I need each line of the entries below that includes the string "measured".

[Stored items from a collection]

□ □ □

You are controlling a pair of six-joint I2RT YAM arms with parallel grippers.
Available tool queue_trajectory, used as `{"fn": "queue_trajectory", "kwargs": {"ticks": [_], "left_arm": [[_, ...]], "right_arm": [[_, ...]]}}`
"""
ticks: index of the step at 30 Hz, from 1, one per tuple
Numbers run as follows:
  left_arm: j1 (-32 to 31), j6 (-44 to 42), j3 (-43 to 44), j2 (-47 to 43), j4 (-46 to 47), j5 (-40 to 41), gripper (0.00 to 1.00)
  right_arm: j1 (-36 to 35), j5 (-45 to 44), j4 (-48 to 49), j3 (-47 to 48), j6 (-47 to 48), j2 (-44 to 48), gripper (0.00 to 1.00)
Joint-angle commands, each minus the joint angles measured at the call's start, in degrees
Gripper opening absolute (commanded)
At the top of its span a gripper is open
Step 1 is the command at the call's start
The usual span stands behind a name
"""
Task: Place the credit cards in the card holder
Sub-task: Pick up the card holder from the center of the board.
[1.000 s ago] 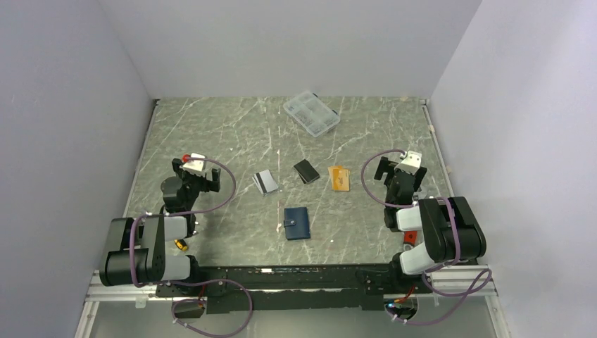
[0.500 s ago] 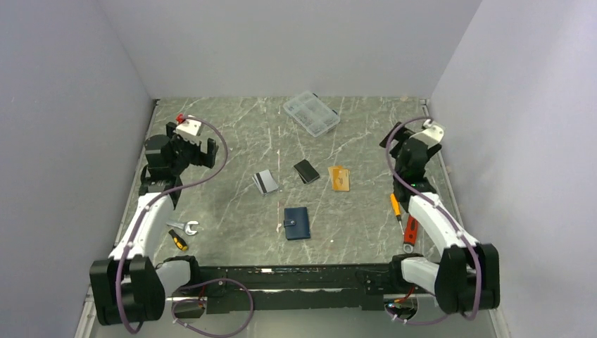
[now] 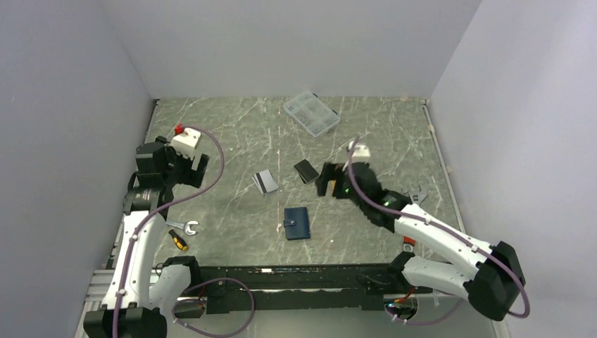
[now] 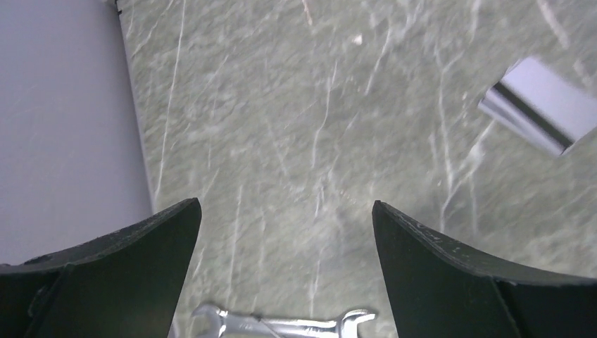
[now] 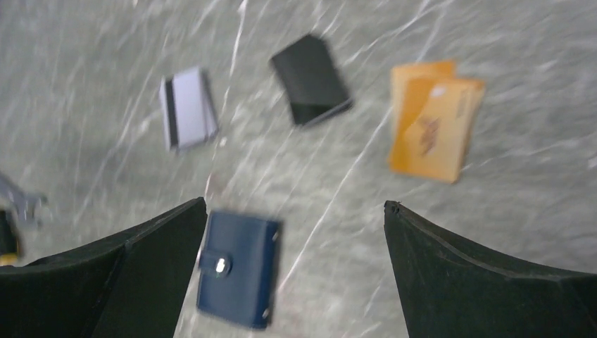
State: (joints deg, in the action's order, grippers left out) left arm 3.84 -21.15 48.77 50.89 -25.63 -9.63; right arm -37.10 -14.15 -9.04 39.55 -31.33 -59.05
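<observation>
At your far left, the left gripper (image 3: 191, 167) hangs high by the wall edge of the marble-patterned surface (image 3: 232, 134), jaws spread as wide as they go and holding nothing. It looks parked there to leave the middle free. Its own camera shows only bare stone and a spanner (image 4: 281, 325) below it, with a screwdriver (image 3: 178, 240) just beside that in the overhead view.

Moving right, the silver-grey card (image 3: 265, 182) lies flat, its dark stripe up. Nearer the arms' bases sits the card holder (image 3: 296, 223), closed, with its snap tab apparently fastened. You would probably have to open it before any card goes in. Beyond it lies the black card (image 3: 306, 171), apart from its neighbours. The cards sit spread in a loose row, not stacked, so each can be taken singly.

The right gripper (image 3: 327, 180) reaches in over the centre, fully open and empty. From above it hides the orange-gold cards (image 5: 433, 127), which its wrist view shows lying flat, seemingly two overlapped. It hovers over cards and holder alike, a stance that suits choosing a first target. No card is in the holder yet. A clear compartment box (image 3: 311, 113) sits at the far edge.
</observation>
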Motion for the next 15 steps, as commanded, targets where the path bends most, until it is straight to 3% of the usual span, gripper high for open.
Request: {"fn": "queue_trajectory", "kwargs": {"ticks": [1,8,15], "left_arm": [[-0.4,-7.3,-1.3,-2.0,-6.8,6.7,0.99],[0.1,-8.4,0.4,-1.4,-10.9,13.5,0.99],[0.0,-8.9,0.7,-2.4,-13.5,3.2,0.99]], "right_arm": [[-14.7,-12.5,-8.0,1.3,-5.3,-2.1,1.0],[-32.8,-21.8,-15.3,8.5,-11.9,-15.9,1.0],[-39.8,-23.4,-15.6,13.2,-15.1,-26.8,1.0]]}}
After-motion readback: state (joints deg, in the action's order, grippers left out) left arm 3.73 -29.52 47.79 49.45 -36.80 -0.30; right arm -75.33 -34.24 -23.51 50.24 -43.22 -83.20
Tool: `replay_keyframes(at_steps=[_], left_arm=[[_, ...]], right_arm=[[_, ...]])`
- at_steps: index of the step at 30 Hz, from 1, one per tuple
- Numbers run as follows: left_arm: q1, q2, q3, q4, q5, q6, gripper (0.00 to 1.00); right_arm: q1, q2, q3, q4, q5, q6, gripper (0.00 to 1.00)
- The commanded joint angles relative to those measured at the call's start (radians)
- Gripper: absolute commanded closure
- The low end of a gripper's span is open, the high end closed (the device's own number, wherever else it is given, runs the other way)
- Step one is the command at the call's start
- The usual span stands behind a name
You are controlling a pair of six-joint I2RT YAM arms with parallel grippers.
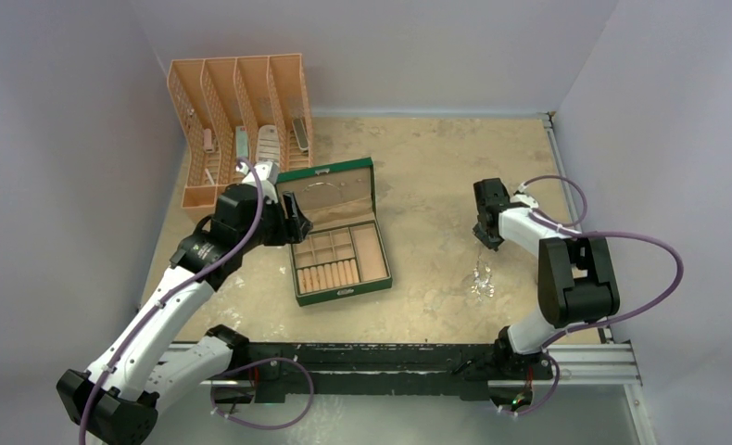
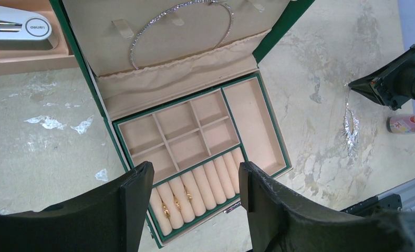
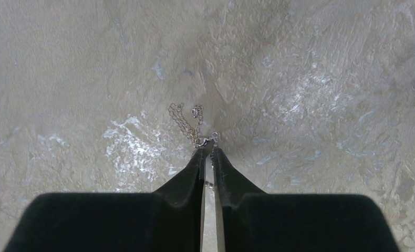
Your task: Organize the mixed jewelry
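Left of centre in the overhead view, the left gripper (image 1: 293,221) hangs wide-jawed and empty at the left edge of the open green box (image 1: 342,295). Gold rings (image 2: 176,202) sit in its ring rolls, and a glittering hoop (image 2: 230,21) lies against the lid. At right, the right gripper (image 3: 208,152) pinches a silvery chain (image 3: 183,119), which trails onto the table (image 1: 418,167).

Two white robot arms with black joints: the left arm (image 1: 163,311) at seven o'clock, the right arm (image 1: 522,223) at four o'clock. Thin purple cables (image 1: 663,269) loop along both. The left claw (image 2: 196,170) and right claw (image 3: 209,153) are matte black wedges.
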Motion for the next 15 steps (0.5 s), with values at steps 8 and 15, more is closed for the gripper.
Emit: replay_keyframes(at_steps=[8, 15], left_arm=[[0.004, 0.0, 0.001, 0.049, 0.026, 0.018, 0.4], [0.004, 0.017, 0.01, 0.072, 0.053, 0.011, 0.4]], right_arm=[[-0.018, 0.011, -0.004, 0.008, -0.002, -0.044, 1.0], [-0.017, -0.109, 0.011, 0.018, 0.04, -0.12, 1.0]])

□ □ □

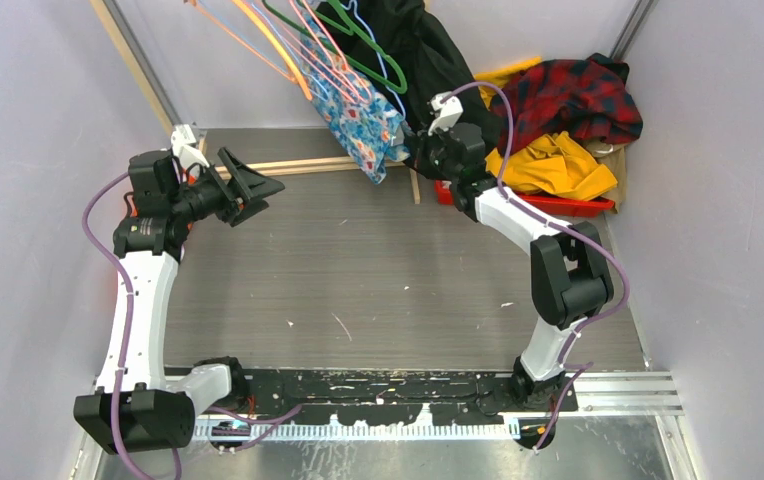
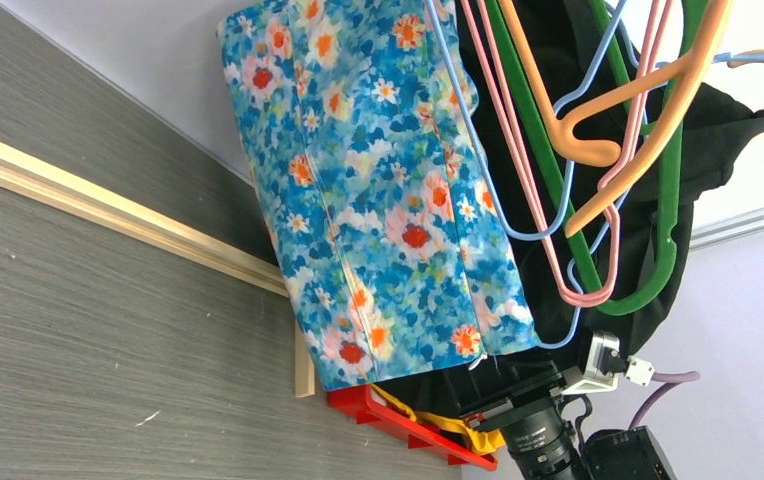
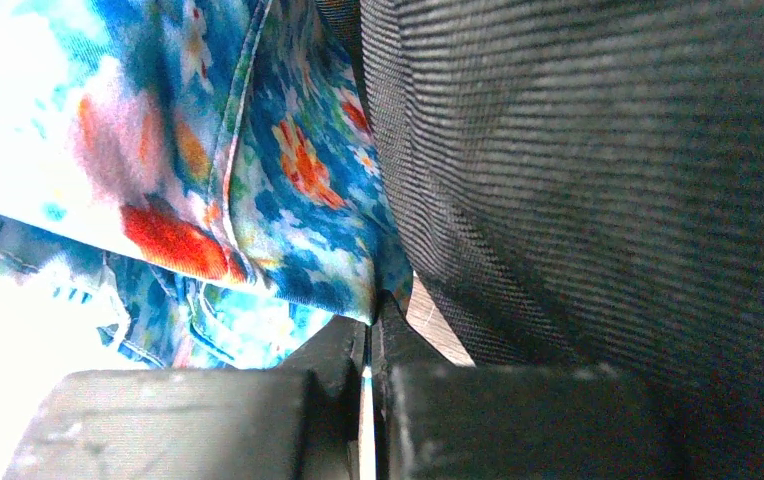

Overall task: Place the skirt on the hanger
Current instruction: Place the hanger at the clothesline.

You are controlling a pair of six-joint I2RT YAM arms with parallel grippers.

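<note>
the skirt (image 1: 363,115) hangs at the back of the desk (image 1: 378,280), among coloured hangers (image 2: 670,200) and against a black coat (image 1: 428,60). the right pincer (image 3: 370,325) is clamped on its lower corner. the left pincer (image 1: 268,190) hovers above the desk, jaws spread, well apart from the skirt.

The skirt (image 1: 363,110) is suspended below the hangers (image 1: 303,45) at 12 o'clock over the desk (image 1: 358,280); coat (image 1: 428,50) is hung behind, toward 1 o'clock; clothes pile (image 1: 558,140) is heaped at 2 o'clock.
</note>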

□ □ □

Solved exercise:
Joint-angle commands, each minus the joint angles measured at the call's start, in degrees
- The commanded joint angles relative to those measured at the call's start (radians)

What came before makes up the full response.